#### [Problem to solve]
Transcribe the listing below exactly, leaving out each image.

#### [Supplied material]

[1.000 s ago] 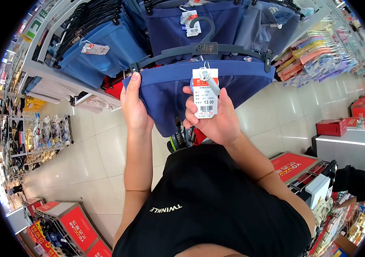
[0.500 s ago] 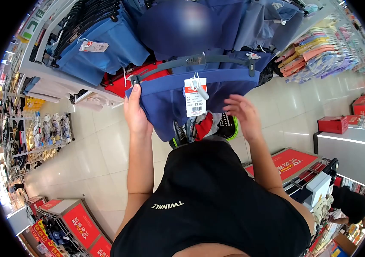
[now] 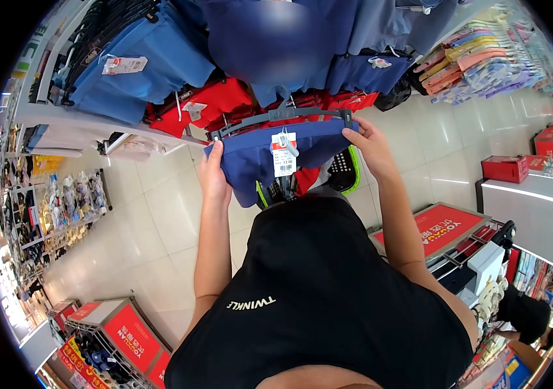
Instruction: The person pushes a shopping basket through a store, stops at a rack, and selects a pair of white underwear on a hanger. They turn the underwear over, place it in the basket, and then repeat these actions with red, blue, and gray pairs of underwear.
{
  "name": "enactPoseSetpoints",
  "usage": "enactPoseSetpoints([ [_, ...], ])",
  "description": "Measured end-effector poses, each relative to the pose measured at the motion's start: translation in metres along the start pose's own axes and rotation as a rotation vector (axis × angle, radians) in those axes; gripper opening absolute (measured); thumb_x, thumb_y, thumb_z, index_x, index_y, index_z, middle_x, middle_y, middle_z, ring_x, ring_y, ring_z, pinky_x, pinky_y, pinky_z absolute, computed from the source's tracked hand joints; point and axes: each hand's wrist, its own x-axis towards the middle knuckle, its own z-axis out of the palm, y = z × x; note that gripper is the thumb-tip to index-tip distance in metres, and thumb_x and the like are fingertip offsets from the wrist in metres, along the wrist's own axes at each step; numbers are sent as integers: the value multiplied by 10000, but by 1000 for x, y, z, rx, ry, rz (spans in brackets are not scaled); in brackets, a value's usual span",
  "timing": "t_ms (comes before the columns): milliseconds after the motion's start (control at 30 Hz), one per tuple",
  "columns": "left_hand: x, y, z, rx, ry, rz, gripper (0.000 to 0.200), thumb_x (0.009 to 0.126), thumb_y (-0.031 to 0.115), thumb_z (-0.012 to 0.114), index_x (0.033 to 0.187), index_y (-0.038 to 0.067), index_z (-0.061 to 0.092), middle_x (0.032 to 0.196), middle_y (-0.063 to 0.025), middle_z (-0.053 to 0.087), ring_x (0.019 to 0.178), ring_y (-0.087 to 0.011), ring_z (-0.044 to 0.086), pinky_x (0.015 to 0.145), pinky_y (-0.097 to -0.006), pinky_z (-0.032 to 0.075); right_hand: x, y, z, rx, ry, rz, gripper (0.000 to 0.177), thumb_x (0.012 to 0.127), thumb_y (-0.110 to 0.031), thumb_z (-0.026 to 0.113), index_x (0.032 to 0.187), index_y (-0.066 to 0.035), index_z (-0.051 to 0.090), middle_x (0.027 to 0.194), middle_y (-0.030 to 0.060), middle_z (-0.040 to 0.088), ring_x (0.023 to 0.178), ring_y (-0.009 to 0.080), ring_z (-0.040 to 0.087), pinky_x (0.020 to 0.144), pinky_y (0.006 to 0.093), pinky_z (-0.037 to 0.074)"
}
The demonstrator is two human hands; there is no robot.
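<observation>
Navy underpants (image 3: 244, 162) hang from a dark grey clip hanger (image 3: 276, 117) in front of me. A white and red price tag (image 3: 284, 155) with a grey security pin dangles at the middle of the waistband. My left hand (image 3: 215, 176) is closed on the garment's left end, thumb on top just below the hanger clip. At the other end, my right hand (image 3: 373, 148) pinches the waistband by the right clip, its fingers behind the cloth. The garment is stretched level between both hands.
Racks of blue garments (image 3: 146, 58) and red garments (image 3: 224, 100) stand ahead. A black basket with a green rim (image 3: 352, 172) sits below the underpants. Pastel clothes (image 3: 471, 65) hang at the right. Red-topped display stands (image 3: 448, 223) flank me; a person (image 3: 526, 314) is at the lower right.
My right hand has gone from open beside the garment to gripping its right end. The underpants and hanger have shifted slightly left and now sit more level.
</observation>
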Motion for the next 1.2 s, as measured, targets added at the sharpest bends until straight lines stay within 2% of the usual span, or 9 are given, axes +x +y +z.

#### [Answer to the exercise]
[1.000 s ago] 
[0.500 s ago] 
[now] 
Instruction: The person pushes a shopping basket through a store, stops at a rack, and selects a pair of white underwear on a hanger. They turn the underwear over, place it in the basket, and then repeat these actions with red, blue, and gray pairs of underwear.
{
  "name": "enactPoseSetpoints",
  "usage": "enactPoseSetpoints([ [_, ...], ])",
  "description": "Measured end-effector poses, each relative to the pose measured at the motion's start: translation in metres along the start pose's own axes and rotation as a rotation vector (axis × angle, radians) in those axes; gripper opening absolute (measured); thumb_x, thumb_y, thumb_z, index_x, index_y, index_z, middle_x, middle_y, middle_z, ring_x, ring_y, ring_z, pinky_x, pinky_y, pinky_z absolute, computed from the source's tracked hand joints; point and axes: each hand's wrist, its own x-axis towards the middle knuckle, its own z-axis out of the palm, y = z × x; note that gripper is the thumb-tip to index-tip distance in metres, and thumb_x and the like are fingertip offsets from the wrist in metres, along the wrist's own axes at each step; numbers are sent as integers: the value multiplied by 10000, but by 1000 for x, y, z, rx, ry, rz (spans in brackets are not scaled); in brackets, a value's usual span",
  "timing": "t_ms (comes before the columns): milliseconds after the motion's start (control at 30 Hz), one per tuple",
  "columns": "left_hand: x, y, z, rx, ry, rz, gripper (0.000 to 0.200), thumb_x (0.009 to 0.126), thumb_y (-0.031 to 0.115), thumb_z (-0.012 to 0.114), index_x (0.033 to 0.187), index_y (-0.038 to 0.067), index_z (-0.061 to 0.092), middle_x (0.032 to 0.196), middle_y (-0.063 to 0.025), middle_z (-0.053 to 0.087), ring_x (0.019 to 0.178), ring_y (-0.087 to 0.011), ring_z (-0.044 to 0.086), pinky_x (0.015 to 0.145), pinky_y (-0.097 to -0.006), pinky_z (-0.032 to 0.075); right_hand: x, y, z, rx, ry, rz, gripper (0.000 to 0.177), thumb_x (0.012 to 0.127), thumb_y (-0.110 to 0.031), thumb_z (-0.026 to 0.113), index_x (0.032 to 0.187), index_y (-0.066 to 0.035), index_z (-0.051 to 0.090), middle_x (0.027 to 0.194), middle_y (-0.030 to 0.060), middle_z (-0.040 to 0.088), ring_x (0.023 to 0.178), ring_y (-0.009 to 0.080), ring_z (-0.040 to 0.087), pinky_x (0.020 to 0.144), pinky_y (0.006 to 0.093), pinky_z (-0.037 to 0.074)"
}
The demonstrator is two human hands; there is no robot.
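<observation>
Navy underpants (image 3: 244, 162) hang from a dark grey clip hanger (image 3: 276, 117) in front of me. A white and red price tag (image 3: 284, 155) with a grey security pin dangles at the middle of the waistband. My left hand (image 3: 215, 176) is closed on the garment's left end, thumb on top just below the hanger clip. At the other end, my right hand (image 3: 373, 148) pinches the waistband by the right clip, its fingers behind the cloth. The garment is stretched level between both hands.
Racks of blue garments (image 3: 146, 58) and red garments (image 3: 224, 100) stand ahead. A black basket with a green rim (image 3: 352, 172) sits below the underpants. Pastel clothes (image 3: 471, 65) hang at the right. Red-topped display stands (image 3: 448, 223) flank me; a person (image 3: 526, 314) is at the lower right.
My right hand has gone from open beside the garment to gripping its right end. The underpants and hanger have shifted slightly left and now sit more level.
</observation>
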Motion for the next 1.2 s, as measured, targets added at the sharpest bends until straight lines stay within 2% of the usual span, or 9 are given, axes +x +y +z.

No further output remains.